Día 22. Domingo 6 de agosto. Munich
El área está muy alejada del centro, pero a unos 15 minutos andando, menos si se coge por el perímetro exterior del estadio si está la valla abierta, está el metro (la estación se llama Fröttmaning y es la última del trayecto) que te deja en el centro.
Paseamos por Marienplatz, el corazón Munich y Odeonplatz, donde el 9 de noviembre de 1923 tuvieron lugar los sangrientos enfrentamientos frente a la Feldherrnhalle, entre miembros del Partido Nazi y las fuerzas del orden de Baviera. También visitamos la Residencia, un enorme palacio, utilizado como residencia oficial por los monarcas bávaros entre 1385 y 1918. El aspecto exterior es poco (o nada) atractivo pero el interior bien merece la visita.

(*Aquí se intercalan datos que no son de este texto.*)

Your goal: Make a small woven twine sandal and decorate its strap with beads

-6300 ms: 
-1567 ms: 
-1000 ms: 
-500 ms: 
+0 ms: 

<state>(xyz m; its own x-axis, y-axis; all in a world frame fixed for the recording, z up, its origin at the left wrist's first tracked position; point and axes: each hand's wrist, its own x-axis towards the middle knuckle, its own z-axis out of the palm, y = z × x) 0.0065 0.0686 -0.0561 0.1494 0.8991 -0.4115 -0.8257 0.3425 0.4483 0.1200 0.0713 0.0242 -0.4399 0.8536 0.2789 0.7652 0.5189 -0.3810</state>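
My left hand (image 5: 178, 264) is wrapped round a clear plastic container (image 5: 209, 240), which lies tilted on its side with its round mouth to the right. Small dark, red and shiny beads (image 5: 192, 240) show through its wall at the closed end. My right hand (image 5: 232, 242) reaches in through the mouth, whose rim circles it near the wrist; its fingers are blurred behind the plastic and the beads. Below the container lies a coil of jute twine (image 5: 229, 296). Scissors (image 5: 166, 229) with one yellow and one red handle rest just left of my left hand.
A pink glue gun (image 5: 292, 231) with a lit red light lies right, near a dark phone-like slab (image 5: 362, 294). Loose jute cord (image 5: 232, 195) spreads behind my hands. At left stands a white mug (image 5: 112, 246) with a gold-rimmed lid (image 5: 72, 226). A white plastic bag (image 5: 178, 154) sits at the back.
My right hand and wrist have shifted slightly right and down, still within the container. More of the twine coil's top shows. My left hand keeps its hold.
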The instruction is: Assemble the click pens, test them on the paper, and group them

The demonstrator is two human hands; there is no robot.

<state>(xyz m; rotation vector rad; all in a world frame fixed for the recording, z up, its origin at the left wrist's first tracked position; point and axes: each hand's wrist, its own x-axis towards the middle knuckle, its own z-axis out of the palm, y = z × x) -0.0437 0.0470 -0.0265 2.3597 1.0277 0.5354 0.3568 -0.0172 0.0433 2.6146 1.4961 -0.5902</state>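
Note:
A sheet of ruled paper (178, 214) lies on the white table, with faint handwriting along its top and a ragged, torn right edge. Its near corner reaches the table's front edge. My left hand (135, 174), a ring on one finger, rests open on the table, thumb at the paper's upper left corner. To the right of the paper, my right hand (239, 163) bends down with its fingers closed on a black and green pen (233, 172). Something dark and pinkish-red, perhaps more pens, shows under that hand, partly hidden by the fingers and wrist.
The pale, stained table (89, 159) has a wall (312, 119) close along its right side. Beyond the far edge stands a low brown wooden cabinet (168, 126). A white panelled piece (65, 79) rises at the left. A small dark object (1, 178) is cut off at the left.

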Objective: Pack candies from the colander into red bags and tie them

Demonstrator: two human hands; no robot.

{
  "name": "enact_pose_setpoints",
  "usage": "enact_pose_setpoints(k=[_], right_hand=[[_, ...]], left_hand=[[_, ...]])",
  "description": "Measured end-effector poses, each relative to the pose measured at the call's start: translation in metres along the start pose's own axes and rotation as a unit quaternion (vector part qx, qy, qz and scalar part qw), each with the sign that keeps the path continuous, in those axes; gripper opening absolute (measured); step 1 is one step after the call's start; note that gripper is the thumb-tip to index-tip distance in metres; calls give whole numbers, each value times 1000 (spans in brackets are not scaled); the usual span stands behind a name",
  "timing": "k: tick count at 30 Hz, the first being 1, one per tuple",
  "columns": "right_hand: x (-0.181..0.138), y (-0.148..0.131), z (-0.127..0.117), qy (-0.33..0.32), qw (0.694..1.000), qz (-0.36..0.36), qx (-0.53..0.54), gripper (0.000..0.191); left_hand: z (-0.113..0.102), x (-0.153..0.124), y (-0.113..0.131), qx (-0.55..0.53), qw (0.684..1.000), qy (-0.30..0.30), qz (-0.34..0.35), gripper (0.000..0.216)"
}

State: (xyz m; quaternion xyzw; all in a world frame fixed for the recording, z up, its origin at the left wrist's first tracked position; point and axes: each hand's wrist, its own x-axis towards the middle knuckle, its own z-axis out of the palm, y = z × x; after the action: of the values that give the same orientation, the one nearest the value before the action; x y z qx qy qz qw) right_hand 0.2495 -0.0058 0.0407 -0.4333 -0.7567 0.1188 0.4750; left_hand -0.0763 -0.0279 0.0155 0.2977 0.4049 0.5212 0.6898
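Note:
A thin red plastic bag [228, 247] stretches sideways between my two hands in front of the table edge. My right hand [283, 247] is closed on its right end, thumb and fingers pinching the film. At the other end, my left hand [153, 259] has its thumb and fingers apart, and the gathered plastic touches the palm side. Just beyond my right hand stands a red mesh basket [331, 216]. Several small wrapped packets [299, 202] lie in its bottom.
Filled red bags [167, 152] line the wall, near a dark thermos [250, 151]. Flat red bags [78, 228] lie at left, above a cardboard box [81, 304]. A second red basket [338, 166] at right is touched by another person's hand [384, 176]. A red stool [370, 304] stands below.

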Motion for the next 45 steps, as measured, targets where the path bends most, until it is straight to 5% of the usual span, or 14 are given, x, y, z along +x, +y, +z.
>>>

Comimos en la celebérrima cervecería Haufbraus. Es un restaurante inmenso con las típicas mesas de los bierganten, camareros y camareras vestidos con el traje típico bábaro y una orquesta tocando música tradicional también ataviados con el traje típico. Estaba abarrotado, a pesar de lo cual encontramos una mesa y nos sirvieron rápidamente, lo cual me pareció una proeza teniendo en cuenta la cantidad de gente que había. Comimos los típicos Schnitzel, que son filetes de ternera empanados y salchichas y bebimos cerveza en las conocidas jarras de litro mientras oíamos la banda. Todo tipical german! jeje.
Día 23. Lunes 7 de agosto. Munich
Hoy es nuestro último día en familia y lo dedicamos a pasear por Munich y comprar regalitos. Comimos en un biergarten en el Viktualienmarkt, muy cerca de Marienplatz, otra vez comida típica en un ambiente típicamente alemán, regada con enormes jarras de cerveza. Por la tarde, paseamos por los jardines ingleses, una inmensa zona verde, con un riachuelo donde había gente chapoteando. Si hubiéramos tenido las bicis habríamos recorrido el parque entero, pero andando nos conformamos con seguir el riachuelo en dirección a la próxima estación de metro.